:: Aim of the task ::
Work out how many lines of the listing below contain the word "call". Respond with that number only.

:: The data ::
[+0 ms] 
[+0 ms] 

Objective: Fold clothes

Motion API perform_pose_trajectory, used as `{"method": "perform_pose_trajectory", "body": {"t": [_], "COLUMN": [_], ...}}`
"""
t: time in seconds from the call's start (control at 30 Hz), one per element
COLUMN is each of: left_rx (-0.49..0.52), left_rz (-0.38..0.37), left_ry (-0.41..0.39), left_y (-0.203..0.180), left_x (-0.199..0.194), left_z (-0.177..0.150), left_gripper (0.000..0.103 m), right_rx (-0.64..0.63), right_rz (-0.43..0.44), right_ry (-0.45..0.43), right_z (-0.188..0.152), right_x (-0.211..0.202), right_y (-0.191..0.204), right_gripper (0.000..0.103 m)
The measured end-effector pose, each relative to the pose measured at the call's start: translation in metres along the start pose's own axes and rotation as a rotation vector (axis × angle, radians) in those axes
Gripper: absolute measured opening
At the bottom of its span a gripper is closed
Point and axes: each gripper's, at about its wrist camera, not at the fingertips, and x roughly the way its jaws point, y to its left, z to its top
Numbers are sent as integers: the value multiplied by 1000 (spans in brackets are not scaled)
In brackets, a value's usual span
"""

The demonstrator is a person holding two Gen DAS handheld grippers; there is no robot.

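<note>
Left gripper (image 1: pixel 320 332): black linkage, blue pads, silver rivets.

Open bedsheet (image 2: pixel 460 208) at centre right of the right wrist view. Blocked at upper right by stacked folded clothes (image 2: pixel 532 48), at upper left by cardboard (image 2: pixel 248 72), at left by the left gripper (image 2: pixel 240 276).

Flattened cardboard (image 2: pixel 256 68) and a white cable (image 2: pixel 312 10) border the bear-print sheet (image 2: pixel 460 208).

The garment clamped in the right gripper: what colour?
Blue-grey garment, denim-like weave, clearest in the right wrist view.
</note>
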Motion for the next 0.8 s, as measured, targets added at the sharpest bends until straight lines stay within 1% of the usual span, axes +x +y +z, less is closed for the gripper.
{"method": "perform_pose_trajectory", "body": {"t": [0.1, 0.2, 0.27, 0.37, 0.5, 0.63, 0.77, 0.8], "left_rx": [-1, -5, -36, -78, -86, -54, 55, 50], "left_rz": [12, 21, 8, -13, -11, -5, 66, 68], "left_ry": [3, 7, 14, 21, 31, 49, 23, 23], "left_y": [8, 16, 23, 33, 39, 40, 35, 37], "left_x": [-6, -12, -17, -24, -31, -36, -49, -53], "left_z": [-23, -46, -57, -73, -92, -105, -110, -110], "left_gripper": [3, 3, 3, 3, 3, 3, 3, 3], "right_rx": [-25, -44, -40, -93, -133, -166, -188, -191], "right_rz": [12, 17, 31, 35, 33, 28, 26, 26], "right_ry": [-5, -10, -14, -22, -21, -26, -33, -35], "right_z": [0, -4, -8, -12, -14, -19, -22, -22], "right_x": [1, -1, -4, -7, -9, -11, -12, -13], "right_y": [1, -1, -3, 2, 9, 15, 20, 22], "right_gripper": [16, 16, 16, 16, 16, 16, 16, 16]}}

:: Answer box ::
2